Plaintiffs' unverified, conclusory statements concerning the authority of the individual who executed the foreclosure deed, and the manner in which the foreclosure deed allegedly was acknowledged, are insufficient to rebut the strong presumption of validity carried by the acknowledged and recorded foreclosure deed. See Butler, 41 F.3d at 294-95. Moreover, Plaintiffs have not properly set forth clear and convincing evidence that the acknowledgment was false, nor have they adequately set forth an allegation of fraud which includes the essential elements of such a claim-that an intentional misrepresentation was made by Defendants, which misrepresentation they relied on, causing them damage. See 91 Am. Jur. Proof of Facts 3d 345 Acknowledgment of Real Property Instruments and Other Acknowledgments § 8; see also Women's Dev. Corp. v. City of Central Falls, 764 A.2d 151, 160 (R.I. 2001) (citing Travers v. Spidell, 682 A.2d 471, 472-73 (R.I. 1996)). Therefore, through Plaintiff Laurie M. Southwick's affidavit, Plaintiffs have failed to establish a genuine issue of material fact sufficient to avoid summary judgment.

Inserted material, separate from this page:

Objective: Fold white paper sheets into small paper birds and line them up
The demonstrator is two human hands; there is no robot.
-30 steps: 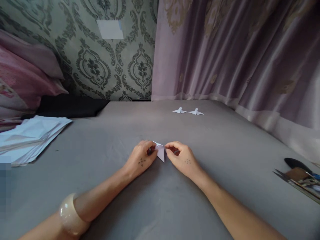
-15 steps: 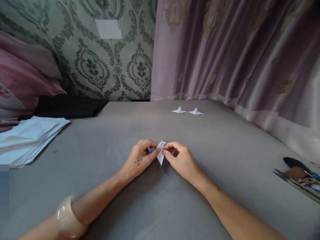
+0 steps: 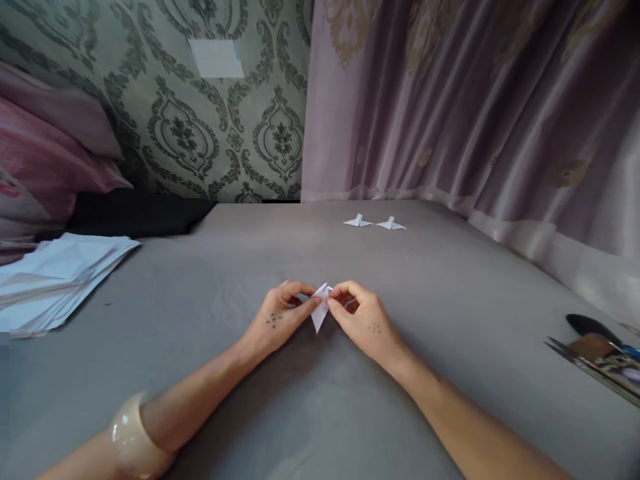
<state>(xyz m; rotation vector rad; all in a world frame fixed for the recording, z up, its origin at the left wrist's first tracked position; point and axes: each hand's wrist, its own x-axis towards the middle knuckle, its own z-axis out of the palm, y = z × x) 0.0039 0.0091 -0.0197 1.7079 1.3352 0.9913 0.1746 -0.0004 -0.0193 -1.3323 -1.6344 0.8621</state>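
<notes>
Between my two hands is a small white folded paper bird [image 3: 319,316], its long point hanging down and slightly to the left. My left hand [image 3: 281,312] pinches its left side between thumb and forefinger. On the other side, my right hand [image 3: 361,313] is closed on the upper right of the paper, near a small bent tip. Fingertips behind the paper are hidden. Farther back on the grey surface sit two finished-looking white paper birds, the left bird [image 3: 358,221] and the right bird [image 3: 391,223], wings spread.
A stack of white paper [image 3: 70,273] lies at the left, before a folded black cloth [image 3: 145,212] and pink cushions [image 3: 55,143]. Scissors [image 3: 575,357] with open-looking blades lie among small items at the right edge. A purple curtain [image 3: 425,120] borders the back right.
The paper bird has turned slightly, its lower point swinging to the left. My hands keep their pinch and have barely moved.
</notes>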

Plaintiffs have failed to demonstrate by affidavit, or otherwise, that a genuine issue of material fact exists which would result in the nullification of the foreclosure sale conducted by MERS, through which Aurora became the current record owner of the Property. Furthermore, the issues presented in this matter have been previously decided by this Court. See Kriegel v. Mortg. Elec. Registration Sys., Inc., No. PC 2010-7099, 2011 WL 4947398 (R.I. Super. Oct. 13, 2011) (Rubine, J.); see also Rutter, 2012 WL 894012; Payette v. Mortg. Elec. Registration Sys., Inc., No. PC 2009-5875, 2011 WL 3794701 (R.I. Super. Aug. 22, 2011) (Rubine, J.); Porter, 2011 WL 1251246; Bucci v. Lehman Bros. Bank, FSB, No. PC 2009-3888, 2009 WL 3328373 (R.I. Super. Aug. 25, 2009) (Silverstein, J.). Accordingly, Defendants are entitled to judgment as a matter of law based on the authority of the above-cited cases.
IV
CONCLUSION
Based upon the foregoing, Defendants' Motion for Summary Judgment is granted. Counsel for the prevailing party shall submit an order and form of judgment in accordance with this Decision.
DATE DECISION FILED: April 5, 2013 JUSTICE/MAGISTRATE: Rubine, J.